Regulations and staff shortages, particularly in rural markets, remain impediments. But several forces are likely to drive this sector’s growth. HED’s Jaeger expects the bigger healthcare systems to meet most regional needs by expanding their mental health services. (He adds that his firm has associates in Boston and Detroit who are responsible for tracking mental health design trends.)
J.E. Dunn’s Vande Krol anticipates “lots of variations” in what gets built. He would like to see more walk-in clinics that are closer to where people live and might help to overcome negative stigmas.
When asked about the future, Stantec’s Sell mentions Stella’s Place, a free walk-in clinic inside a former factory in Toronto that opened last summer and provides mental health services for young adults (ages 16 to 29).
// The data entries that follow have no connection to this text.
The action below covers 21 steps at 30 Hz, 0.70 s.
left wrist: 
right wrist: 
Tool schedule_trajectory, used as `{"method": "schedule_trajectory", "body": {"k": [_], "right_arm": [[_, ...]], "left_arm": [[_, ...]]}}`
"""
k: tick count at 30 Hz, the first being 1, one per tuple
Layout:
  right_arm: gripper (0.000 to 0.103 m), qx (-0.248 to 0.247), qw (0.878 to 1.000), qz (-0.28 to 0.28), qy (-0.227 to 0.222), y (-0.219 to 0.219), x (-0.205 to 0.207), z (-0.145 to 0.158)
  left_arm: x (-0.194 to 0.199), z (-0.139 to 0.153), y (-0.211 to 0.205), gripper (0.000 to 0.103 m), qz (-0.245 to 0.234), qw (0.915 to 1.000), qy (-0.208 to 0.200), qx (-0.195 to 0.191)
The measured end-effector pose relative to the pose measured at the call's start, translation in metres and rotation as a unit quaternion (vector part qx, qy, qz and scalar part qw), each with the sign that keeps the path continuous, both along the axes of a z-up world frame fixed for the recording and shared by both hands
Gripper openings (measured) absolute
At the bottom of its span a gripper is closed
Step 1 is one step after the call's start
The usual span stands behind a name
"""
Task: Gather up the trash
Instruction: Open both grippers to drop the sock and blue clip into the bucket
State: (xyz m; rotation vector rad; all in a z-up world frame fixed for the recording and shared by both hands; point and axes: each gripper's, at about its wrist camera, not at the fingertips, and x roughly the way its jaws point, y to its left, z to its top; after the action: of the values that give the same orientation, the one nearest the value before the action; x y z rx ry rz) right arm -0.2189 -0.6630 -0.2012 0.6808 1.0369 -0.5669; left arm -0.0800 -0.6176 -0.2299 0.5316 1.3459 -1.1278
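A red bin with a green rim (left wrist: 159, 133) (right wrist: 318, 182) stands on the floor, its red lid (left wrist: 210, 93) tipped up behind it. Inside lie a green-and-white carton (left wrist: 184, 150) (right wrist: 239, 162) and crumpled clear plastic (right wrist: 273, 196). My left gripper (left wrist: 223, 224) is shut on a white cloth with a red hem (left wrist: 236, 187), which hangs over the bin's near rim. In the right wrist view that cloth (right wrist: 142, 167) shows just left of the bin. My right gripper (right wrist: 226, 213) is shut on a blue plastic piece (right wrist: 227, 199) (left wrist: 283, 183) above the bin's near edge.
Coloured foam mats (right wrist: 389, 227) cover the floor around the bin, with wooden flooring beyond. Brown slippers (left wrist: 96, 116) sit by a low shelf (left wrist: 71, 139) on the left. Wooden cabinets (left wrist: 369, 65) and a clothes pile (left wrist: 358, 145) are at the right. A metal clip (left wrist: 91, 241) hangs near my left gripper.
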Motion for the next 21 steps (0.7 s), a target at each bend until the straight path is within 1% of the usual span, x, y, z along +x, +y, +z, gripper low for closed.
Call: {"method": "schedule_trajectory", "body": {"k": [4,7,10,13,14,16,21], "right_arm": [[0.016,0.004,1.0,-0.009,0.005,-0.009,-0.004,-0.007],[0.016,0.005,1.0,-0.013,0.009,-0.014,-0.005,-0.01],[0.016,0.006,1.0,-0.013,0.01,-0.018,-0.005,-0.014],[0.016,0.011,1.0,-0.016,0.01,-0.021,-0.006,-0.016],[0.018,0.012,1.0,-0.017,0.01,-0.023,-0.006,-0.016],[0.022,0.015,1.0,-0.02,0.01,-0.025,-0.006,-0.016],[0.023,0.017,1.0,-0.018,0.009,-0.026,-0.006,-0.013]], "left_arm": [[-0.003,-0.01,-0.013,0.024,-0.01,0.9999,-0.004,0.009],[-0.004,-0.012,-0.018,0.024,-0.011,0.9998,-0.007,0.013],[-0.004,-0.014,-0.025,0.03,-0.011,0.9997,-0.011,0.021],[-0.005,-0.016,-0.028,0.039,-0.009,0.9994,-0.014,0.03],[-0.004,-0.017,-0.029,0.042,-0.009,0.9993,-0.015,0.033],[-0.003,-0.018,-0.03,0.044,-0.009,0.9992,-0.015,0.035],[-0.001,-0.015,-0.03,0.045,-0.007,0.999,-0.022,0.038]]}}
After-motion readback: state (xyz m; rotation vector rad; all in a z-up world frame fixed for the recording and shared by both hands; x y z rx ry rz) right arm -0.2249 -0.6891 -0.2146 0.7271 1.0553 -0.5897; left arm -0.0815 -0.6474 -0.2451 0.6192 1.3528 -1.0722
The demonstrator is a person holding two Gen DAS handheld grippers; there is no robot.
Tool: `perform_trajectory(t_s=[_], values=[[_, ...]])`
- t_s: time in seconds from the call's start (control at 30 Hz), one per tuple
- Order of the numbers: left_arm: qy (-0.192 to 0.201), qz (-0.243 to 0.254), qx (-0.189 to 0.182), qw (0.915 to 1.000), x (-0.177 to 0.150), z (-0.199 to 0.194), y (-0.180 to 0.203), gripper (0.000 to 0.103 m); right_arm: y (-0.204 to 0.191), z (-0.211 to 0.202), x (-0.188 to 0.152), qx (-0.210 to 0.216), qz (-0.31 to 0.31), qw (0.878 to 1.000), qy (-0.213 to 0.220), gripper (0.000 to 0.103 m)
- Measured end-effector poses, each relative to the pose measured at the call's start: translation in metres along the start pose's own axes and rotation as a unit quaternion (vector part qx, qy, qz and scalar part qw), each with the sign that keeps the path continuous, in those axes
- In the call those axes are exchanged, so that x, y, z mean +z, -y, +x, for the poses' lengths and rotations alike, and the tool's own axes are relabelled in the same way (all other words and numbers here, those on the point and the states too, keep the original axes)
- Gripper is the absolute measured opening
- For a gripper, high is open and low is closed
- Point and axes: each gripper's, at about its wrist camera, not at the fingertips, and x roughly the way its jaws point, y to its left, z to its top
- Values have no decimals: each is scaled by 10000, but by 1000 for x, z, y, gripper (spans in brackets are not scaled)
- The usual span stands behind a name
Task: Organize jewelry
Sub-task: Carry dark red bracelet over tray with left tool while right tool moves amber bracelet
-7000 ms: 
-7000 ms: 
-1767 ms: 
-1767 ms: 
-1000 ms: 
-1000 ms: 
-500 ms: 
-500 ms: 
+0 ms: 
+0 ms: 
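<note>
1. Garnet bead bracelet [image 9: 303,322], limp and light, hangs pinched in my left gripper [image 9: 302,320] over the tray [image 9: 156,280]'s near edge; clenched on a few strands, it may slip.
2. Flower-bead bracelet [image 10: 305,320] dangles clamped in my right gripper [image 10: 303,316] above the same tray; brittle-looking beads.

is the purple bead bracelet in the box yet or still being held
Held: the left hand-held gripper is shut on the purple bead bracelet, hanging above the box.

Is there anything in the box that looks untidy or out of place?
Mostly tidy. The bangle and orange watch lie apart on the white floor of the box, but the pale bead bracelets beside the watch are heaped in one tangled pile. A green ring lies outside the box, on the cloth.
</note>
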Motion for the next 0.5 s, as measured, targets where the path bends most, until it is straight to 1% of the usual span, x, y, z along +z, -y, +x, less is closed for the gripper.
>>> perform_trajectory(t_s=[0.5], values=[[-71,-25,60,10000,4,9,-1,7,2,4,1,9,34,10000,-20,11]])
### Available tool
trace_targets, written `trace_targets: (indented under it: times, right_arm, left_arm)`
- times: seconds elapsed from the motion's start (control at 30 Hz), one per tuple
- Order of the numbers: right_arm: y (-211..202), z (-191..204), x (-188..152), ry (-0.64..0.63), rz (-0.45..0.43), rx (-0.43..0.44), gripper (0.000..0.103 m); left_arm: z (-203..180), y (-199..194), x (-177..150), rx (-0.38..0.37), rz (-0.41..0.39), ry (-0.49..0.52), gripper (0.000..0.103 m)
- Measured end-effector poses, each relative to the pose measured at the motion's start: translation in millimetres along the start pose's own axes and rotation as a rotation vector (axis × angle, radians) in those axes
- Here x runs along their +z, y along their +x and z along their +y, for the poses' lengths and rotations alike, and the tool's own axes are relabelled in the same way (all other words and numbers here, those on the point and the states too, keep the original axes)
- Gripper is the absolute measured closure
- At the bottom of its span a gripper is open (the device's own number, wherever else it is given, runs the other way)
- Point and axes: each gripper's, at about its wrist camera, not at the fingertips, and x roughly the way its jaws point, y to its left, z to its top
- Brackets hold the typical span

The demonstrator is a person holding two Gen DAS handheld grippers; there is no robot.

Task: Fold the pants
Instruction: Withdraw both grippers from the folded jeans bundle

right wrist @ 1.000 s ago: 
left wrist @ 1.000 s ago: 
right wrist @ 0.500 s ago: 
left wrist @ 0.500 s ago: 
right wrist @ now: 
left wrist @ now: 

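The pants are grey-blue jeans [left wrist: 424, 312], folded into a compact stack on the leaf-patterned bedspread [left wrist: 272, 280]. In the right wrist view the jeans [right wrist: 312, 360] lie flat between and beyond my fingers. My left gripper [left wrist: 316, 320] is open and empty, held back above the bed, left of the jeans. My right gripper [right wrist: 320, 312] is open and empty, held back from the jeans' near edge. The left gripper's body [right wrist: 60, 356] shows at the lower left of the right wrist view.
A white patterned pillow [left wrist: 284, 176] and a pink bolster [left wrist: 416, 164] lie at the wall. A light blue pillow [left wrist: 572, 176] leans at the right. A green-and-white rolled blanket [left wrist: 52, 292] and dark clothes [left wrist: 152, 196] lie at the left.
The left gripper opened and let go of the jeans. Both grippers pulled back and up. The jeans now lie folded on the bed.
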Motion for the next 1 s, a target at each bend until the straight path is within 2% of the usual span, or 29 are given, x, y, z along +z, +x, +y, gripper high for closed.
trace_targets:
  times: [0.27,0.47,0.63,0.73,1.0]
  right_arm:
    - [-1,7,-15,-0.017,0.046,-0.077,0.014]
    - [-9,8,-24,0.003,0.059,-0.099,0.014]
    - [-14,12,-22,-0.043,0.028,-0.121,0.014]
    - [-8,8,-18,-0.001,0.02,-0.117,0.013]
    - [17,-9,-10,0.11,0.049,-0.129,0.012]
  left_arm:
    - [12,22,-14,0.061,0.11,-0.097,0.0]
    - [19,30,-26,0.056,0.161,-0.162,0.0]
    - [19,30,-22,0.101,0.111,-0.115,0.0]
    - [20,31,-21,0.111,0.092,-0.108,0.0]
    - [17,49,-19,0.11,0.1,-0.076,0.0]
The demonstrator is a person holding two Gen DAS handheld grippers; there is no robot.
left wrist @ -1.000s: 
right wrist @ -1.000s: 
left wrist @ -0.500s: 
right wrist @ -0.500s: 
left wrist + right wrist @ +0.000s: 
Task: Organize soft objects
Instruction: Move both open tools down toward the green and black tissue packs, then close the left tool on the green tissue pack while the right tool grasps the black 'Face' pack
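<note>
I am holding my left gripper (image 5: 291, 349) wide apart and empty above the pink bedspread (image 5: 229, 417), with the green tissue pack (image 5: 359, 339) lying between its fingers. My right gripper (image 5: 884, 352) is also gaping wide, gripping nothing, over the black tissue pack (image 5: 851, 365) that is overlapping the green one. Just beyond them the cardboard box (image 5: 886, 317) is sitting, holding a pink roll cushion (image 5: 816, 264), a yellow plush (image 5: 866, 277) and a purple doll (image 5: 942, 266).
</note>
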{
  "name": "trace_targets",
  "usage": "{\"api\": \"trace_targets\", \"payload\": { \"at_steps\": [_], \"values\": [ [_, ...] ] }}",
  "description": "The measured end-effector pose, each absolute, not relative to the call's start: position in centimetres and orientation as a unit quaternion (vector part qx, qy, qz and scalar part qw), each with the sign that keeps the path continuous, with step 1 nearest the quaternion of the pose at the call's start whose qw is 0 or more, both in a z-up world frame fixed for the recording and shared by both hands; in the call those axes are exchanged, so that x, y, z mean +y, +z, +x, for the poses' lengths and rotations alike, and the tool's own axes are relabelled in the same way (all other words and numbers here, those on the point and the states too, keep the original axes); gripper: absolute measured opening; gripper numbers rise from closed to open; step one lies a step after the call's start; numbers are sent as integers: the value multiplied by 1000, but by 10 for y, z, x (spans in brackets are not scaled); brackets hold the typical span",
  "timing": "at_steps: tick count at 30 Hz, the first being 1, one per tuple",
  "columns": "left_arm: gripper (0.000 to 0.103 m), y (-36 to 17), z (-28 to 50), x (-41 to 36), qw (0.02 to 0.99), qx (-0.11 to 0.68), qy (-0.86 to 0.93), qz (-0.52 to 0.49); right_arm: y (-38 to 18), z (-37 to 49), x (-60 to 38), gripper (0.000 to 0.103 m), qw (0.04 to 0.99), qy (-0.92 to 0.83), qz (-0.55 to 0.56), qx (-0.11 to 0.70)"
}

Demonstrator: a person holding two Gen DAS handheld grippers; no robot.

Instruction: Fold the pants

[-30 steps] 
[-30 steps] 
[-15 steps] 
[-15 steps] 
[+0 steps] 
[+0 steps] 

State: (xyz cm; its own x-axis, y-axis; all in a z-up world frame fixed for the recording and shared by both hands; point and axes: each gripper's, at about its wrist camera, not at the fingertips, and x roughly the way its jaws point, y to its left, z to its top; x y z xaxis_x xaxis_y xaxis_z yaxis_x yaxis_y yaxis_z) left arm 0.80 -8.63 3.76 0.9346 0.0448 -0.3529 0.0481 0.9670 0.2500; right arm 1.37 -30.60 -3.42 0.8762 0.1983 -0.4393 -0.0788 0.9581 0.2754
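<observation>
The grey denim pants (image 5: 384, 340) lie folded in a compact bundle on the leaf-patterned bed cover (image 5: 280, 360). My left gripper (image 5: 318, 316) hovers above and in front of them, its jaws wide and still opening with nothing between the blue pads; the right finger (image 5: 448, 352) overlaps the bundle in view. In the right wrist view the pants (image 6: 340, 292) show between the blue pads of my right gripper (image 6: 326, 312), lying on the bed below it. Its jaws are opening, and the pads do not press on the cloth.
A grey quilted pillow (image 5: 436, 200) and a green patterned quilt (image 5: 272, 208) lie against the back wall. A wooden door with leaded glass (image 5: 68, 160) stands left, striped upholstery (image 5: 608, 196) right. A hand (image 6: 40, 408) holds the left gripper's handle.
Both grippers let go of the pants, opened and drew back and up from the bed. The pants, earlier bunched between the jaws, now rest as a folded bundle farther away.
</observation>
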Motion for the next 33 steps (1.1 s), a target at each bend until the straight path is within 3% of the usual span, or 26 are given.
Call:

There, a patient can get counseling from a professional or peer. It also has a coffee shop.
Several AEC sources also are seeing signs of a connection between mental healthcare and clinical research. One of Perkins&Will’s design projects is the state-owned John S. Dunn Behavioral Sciences Center at UTHealth Houston, which opened a year ago with 264 beds. Davis suggests this could be the largest teaching hospital for mental health in the country. “It’s important for clients to send a message about care and research,” she says.
Giebink of HDR thinks that “it’s only a matter of time” before the already established link between healthcare and research “extends to mental health.”